What language are you writing in?
Most have support for function pointers, functors or the like, so you could have the button creator pass a callback function to the button which is invoked when the button is clicked. That way the button doesn't have to know anything specific about what it's doing, and the caller doesn't have to know anything about anything going on inside the button.
I think that's the usual method... if I understand your question.
Could you pass me a quick example of this? I don't mean to totally thread hijack, but I think it's relevant. I'm using C++, but he's not, and sadly I don't think you can pseudocode something that's pretty language specific.
Also, if I'm reading your post right, trying to guess any possible action the app developer may want to take(especially yourself-- Since you'll probably push your engine to it's limits for the fact that you know them) is a very bad choice. Why? Obviously because you can't cover all possible outcome.
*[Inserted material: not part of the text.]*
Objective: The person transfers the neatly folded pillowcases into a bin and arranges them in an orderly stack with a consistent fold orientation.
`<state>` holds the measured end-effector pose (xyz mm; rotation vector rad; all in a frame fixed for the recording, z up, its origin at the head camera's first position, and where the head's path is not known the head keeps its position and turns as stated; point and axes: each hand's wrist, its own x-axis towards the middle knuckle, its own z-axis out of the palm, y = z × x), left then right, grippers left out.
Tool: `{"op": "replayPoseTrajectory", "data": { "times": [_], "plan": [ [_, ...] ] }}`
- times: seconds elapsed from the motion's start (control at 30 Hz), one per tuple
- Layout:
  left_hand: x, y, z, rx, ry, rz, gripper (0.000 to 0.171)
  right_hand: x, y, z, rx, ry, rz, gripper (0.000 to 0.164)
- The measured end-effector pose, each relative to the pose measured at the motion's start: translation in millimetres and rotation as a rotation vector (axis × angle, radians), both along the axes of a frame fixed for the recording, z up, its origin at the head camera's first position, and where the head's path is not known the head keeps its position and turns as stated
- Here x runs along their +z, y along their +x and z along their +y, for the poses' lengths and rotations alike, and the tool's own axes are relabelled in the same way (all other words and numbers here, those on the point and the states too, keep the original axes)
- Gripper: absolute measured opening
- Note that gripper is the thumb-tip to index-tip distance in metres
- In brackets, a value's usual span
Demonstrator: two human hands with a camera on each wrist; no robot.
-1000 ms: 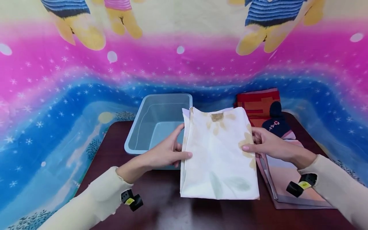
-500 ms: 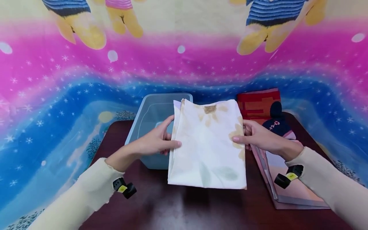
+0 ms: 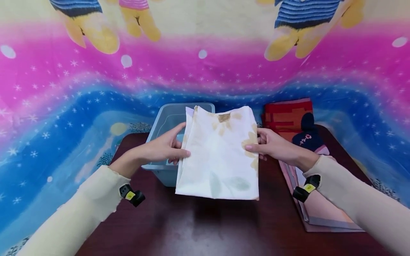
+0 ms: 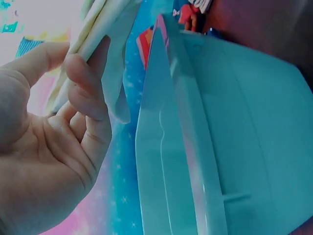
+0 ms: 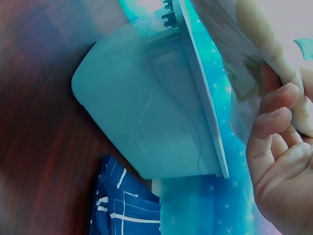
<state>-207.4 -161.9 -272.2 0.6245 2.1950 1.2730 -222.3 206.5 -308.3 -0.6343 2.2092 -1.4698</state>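
Observation:
A folded white cloth [image 3: 217, 160] with beige flowers and grey-green leaves is held up above the table, in front of the blue-grey plastic tub [image 3: 161, 176]. My left hand [image 3: 161, 147] pinches its left edge, thumb on the near face and fingers behind. At the right edge my right hand [image 3: 278, 145] grips the cloth the same way. Several folded layers show along the left side. In the left wrist view the tub [image 4: 254, 122] stands beside and below the hand. The cloth covers the tub's right part in the head view.
Folded red and orange cloth [image 3: 285, 113] lies at the back right, with a navy embroidered piece [image 3: 309, 140] in front. A folded pink-and-grey cloth [image 3: 333, 213] lies at the table's right. Navy cloth with white lines [image 5: 132, 205] shows near the tub in the right wrist view.
Both hands have carried the folded cloth leftward and somewhat up in the head view, over more of the tub. Their grips look the same, and the tub has stayed in place.

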Motion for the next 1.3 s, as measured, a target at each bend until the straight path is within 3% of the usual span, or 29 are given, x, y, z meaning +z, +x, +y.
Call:
{"op": "replayPoseTrajectory", "data": {
  "times": [0.43, 0.73, 0.97, 1.3],
  "plan": [
    [8.4, -19.7, -24, -0.014, -0.132, -0.027, 0.102, -2.1, -14.0, -28, -0.018, -0.034, -0.063, 0.049],
    [12.3, -32.2, -39, 0.016, -0.172, -0.005, 0.1, -0.3, -28.2, -53, -0.076, -0.032, -0.073, 0.052],
    [15.4, -40.3, -50, 0.054, -0.242, 0.024, 0.103, 2.9, -36.6, -68, -0.081, -0.041, -0.096, 0.05],
    [19.9, -48.8, -57, 0.057, -0.261, 0.045, 0.101, 8.6, -45.8, -79, -0.065, -0.031, -0.081, 0.047]
  ]
}}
I recommend going the MVC approach with function pointers. Much more flexibility, and I
think it'd be easier once you got to writing the actual app.
Another approach you can do is an event system, which is somewhat like what you're describing. You can poll the object for things that have taken place, such as being clicked or a slider value being changed. From there you can use your own high end logic to deal with it.
Personally, I prefer function pointers. For reference, Windows uses an event-style approach(afaik), and Mac uses a function pointer approach.